В детстве родители часто говорили Вивьен, что нет на свете такого дела, с которым она не справится, и она это накрепко усвоила. «Так в человеке воспитывается уверенность», – объясняла она мне.
– Невероятно, – бормочет она, на миг забывшись.
– Ну, теперь-то вы признаете, что творится нечто странное? – спрашиваю я. – Разве бывают такие совпадения: фотографии исчезли сразу в двух аппаратах? Это же улика! – взываю я к сержанту. – Файлы стерты, пленка засвечена – ни одной фотографии Флоренс.
Сержант вздыхает.
– Это вы так видите. Но боюсь, ни один полицейский следователь и ни один суд не примет такой улики.
– Акушерка Черил Диксон подтверждает мои слова, – кричу я, чуть не плача.
– Я читала ее показания. Она говорит, что не уверена и не может сказать точно. Она каждый день видит десятки младенцев. На вашем месте, миссис Фэнкорт, я бы обратилась к врачу – пожалуй, это правильнее. Мы в курсе, что у вас была депрессия.

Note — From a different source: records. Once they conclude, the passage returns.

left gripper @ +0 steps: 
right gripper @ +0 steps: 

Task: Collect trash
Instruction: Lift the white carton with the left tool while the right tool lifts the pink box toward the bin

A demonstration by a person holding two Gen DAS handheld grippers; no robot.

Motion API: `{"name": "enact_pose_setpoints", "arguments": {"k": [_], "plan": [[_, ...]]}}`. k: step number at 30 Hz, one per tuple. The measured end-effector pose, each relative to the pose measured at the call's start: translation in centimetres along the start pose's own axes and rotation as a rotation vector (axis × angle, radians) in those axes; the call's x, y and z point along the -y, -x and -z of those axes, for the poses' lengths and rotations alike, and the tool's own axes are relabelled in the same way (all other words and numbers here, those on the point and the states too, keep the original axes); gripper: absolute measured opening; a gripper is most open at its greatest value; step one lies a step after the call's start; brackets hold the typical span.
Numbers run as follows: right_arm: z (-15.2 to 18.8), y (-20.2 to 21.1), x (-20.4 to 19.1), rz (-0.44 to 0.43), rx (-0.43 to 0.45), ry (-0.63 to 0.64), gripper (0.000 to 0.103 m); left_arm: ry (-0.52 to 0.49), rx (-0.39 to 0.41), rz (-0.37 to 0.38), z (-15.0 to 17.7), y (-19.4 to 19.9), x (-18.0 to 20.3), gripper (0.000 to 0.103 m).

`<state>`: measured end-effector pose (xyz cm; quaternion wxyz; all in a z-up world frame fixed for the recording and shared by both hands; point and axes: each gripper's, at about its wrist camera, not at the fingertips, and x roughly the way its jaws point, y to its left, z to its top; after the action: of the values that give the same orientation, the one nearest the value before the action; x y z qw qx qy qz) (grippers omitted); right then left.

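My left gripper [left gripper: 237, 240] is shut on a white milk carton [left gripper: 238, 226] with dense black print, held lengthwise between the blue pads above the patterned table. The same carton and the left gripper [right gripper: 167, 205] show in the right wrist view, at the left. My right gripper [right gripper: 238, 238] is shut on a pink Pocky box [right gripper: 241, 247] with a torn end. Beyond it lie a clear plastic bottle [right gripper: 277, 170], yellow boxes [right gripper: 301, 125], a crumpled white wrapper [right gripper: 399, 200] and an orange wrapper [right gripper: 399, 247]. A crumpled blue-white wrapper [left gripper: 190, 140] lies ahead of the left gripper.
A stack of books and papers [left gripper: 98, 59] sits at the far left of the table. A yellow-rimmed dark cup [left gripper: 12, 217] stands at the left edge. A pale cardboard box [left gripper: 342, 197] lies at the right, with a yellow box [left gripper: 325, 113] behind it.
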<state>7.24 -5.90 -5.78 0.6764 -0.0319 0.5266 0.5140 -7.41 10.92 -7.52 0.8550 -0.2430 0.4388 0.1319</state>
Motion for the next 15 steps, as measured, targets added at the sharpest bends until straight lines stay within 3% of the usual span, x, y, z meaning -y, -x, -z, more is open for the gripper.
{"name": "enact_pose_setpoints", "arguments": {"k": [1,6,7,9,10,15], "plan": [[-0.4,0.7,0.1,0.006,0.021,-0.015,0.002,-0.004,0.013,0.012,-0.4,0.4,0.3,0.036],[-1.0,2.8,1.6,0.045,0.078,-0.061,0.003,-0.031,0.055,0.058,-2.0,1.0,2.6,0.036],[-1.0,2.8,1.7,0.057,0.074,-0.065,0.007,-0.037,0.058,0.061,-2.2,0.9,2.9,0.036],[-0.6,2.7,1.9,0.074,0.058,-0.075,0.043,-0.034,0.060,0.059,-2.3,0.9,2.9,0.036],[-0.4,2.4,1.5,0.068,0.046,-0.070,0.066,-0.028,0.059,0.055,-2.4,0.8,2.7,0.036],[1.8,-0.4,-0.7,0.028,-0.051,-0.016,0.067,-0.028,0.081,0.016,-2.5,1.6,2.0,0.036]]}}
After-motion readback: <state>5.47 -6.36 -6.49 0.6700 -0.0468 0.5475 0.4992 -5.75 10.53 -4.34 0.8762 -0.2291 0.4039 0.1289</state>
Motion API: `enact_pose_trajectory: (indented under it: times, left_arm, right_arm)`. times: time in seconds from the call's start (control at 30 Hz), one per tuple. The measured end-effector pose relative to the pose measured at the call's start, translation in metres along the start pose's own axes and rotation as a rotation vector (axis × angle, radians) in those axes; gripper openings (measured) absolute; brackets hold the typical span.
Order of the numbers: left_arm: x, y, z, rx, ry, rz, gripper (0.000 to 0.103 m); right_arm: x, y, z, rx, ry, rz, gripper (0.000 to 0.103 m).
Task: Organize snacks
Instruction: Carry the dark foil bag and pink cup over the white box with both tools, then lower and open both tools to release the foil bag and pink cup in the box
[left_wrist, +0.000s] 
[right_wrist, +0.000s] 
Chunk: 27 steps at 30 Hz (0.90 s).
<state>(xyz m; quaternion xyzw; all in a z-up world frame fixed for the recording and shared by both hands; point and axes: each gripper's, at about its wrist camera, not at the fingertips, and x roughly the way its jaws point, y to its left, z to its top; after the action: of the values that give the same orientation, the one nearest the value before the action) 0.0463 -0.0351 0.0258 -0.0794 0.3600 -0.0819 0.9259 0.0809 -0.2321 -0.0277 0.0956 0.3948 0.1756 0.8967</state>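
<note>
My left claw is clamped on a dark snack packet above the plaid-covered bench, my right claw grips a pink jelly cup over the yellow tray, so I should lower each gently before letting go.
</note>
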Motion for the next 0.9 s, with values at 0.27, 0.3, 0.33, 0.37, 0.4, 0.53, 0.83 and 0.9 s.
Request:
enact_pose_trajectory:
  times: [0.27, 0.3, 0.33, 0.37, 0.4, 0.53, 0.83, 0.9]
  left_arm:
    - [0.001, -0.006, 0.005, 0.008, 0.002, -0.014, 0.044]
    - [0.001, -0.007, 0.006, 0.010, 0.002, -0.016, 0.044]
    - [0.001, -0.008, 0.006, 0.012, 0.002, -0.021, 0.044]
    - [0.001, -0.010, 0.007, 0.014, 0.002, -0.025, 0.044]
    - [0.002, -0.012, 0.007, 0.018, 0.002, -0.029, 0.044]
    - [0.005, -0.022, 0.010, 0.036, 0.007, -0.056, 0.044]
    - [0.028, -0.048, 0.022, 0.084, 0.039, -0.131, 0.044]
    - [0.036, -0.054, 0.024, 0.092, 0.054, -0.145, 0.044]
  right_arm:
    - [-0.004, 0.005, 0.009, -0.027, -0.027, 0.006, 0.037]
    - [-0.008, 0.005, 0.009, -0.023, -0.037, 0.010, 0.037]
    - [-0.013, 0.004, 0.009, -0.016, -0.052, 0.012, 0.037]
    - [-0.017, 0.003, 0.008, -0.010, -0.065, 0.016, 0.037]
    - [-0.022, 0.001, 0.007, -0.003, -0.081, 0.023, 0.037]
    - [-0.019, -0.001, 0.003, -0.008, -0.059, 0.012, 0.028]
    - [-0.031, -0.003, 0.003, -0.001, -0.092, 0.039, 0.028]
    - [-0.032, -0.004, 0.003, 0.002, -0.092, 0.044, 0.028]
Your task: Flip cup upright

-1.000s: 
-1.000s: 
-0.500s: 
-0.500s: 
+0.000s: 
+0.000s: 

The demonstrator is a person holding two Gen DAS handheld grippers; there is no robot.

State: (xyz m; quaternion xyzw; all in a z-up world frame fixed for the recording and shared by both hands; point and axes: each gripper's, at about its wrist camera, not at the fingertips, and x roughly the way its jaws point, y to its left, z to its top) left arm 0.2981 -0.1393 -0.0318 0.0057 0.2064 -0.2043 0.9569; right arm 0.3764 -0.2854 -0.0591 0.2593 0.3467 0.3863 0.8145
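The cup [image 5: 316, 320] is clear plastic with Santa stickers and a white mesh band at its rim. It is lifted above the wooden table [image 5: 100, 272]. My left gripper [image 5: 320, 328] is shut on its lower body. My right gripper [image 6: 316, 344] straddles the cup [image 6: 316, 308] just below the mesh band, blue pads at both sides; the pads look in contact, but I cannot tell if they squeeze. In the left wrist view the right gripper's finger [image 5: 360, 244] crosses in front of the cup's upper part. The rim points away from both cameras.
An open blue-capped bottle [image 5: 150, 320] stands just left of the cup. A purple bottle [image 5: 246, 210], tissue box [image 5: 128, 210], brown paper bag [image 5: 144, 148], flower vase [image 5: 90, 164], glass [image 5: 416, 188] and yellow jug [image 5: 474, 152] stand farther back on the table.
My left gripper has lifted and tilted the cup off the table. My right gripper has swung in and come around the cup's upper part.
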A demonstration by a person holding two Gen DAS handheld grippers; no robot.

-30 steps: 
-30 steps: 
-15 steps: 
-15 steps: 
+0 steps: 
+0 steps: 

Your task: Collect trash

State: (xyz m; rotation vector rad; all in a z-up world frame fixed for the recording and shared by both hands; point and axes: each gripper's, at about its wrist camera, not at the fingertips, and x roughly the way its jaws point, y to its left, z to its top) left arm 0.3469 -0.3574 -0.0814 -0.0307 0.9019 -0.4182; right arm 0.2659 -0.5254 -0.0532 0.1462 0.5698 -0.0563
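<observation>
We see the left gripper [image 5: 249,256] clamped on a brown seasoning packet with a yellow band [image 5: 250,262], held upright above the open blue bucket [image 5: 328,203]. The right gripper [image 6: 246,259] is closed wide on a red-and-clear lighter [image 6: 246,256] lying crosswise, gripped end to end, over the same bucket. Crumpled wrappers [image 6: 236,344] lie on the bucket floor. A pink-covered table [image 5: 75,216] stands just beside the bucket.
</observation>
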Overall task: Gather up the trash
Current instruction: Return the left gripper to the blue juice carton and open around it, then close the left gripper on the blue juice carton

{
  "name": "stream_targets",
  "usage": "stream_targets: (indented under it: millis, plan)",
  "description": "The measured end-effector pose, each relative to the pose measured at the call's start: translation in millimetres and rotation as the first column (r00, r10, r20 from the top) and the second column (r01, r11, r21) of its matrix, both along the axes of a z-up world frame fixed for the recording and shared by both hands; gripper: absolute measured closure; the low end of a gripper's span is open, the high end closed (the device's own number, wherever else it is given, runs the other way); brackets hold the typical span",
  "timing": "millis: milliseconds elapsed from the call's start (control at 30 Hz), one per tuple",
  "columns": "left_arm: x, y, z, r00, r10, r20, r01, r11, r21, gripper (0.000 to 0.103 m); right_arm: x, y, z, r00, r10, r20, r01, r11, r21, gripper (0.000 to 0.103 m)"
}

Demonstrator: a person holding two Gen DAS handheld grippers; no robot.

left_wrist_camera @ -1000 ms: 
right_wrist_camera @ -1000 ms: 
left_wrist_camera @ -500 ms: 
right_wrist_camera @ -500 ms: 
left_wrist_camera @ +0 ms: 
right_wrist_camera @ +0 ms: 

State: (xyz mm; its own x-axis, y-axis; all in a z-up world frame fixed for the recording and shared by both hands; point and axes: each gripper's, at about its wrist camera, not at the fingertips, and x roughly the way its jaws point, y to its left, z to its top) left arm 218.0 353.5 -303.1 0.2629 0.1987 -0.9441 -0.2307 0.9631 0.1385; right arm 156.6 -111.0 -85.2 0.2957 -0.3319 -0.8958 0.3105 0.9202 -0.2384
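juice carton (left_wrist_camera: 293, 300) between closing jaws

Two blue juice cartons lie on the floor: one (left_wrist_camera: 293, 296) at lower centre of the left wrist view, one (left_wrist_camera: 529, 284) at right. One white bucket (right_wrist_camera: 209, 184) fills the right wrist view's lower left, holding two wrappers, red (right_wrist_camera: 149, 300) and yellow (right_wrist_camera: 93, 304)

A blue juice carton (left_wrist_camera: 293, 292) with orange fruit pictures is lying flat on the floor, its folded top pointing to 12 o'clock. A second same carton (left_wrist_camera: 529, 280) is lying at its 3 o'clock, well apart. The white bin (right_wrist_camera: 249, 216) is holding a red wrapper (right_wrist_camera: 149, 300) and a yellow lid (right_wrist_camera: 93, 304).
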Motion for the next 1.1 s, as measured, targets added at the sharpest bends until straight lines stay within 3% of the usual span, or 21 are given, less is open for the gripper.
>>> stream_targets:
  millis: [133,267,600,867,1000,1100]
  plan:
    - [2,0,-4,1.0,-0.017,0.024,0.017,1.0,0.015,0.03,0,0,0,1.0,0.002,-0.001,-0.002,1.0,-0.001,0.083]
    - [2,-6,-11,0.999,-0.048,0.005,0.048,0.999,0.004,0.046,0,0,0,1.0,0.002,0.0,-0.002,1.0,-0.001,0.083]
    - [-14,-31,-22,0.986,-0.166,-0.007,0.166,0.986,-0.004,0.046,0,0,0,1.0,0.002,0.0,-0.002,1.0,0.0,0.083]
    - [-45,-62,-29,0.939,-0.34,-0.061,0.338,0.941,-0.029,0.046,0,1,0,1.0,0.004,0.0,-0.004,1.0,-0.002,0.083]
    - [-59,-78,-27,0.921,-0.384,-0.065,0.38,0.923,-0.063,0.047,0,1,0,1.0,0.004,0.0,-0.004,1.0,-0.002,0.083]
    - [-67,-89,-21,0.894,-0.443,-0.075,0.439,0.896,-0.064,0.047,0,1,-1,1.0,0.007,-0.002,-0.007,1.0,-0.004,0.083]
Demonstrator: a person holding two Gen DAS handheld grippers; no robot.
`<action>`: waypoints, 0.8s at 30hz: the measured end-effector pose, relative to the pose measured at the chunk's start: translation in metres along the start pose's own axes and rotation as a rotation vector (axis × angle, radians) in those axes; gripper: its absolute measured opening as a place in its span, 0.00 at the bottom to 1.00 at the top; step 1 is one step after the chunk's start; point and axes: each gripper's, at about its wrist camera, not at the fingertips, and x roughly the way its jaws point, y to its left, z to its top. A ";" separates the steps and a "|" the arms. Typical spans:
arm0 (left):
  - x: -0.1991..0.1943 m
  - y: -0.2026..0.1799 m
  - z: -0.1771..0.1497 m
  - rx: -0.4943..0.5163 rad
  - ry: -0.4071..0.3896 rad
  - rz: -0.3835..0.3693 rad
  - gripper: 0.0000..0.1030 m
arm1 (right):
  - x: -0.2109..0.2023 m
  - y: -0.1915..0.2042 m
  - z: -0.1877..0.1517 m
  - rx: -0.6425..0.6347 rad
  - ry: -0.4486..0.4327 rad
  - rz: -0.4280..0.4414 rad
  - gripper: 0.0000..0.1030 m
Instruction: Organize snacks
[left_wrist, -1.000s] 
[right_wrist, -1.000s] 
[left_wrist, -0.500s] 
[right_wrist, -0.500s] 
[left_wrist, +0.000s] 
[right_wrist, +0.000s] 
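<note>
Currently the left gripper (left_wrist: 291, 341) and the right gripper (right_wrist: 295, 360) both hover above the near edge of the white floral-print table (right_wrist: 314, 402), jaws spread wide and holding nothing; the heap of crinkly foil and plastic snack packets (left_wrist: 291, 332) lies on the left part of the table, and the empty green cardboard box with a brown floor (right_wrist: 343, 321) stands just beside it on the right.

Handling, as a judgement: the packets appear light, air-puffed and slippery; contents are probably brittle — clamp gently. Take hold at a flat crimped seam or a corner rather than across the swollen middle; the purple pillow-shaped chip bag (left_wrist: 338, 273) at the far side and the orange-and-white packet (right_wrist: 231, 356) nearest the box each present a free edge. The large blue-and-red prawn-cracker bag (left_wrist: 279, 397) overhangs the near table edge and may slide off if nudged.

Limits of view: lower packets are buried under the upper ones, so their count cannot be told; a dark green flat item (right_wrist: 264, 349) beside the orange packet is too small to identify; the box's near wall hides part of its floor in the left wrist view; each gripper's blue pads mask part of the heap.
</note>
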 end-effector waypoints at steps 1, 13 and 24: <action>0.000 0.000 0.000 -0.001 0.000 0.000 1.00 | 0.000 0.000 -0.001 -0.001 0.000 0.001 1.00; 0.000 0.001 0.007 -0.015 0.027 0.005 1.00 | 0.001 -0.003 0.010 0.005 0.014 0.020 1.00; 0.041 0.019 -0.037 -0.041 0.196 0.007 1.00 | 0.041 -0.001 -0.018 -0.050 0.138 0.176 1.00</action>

– Не передергивайте! Тогда у меня погибли родители! Это было горе, а не депрессия.
– Вам выписали прозак, – невозмутимо гнет свое сержант Зэйлер. – Возможно, вам и теперь необходимо лечение. Послеродовая депрессия – очень распространенное заболевание, и здесь нет ничего постыдного. Бывает, она затрагивает…
– Одну минуту, сержант. – Вивьен всегда перебивает столь учтиво, что, если тотчас не замолчать, выставишь себя грубияном и невежей. – Элис права насчет фотографий. Ведь история невероятная. Чтобы это случилось сразу с двумя фотоаппаратами? До сих пор у меня ни разу не стирались снимки.
– И у меня, – спешу добавить я, чувствуя себя трусихой, примазавшейся к поступку храброго и сильного товарища.
Сержант Зэйлер чуть раздувает ноздри и кривит губы, подавляя зевок.
– Бывают разные совпадения. – Она пожимает плечами. – И вряд ли это достаточный повод для расследования.
– Вы тоже так считаете, детектив Уотерхаус? – спрашивает Вивьен.
Хороший вопрос. Саймон пытается сохранить непроницаемую мину.
– Миссис Фэнкорт, здесь я – старший по званию, и именно я решаю, что оснований заводить дело нет. Теперь, если хотите, можете дать показания констеблю Уотерхаусу, но на этом, должна предупредить, все закончится. Вы же не станете отрицать, что мы и так более чем терпеливо отнеслись ко всей этой вашей истории.
– Нет, стану, сержант Зэйлер.
Вивьен поднимается из-за стола, словно министр в парламенте, готовый разгромить оппонента. Я радуюсь, что у меня такая союзница.
– Напротив, я еще никогда не видела, чтобы кто-нибудь так спешил. В прошлый раз, насколько я помню, вы тоже куда-то торопились. Вы предпочитаете сделать плохо, но успеть побольше и поставить галочки, вместо того чтобы как следует разобраться хоть с чем-нибудь. Я сожалею, что констебль Уотерхаус вам подчиняется. Будь иначе, мы бы все только выиграли. А теперь мне хотелось услышать бы имя того, кому подчиняетесь вы, чтобы направить жалобу.
– Ради бога. Инспектор Джайлз Пруст. Только не забудьте упомянуть, что у вас серьезные основания для возбуждения дела: два раздолбанных фотоаппарата и тяжелая паранойя недавней роженицы, – с каменным лицом чеканит Зэйлер.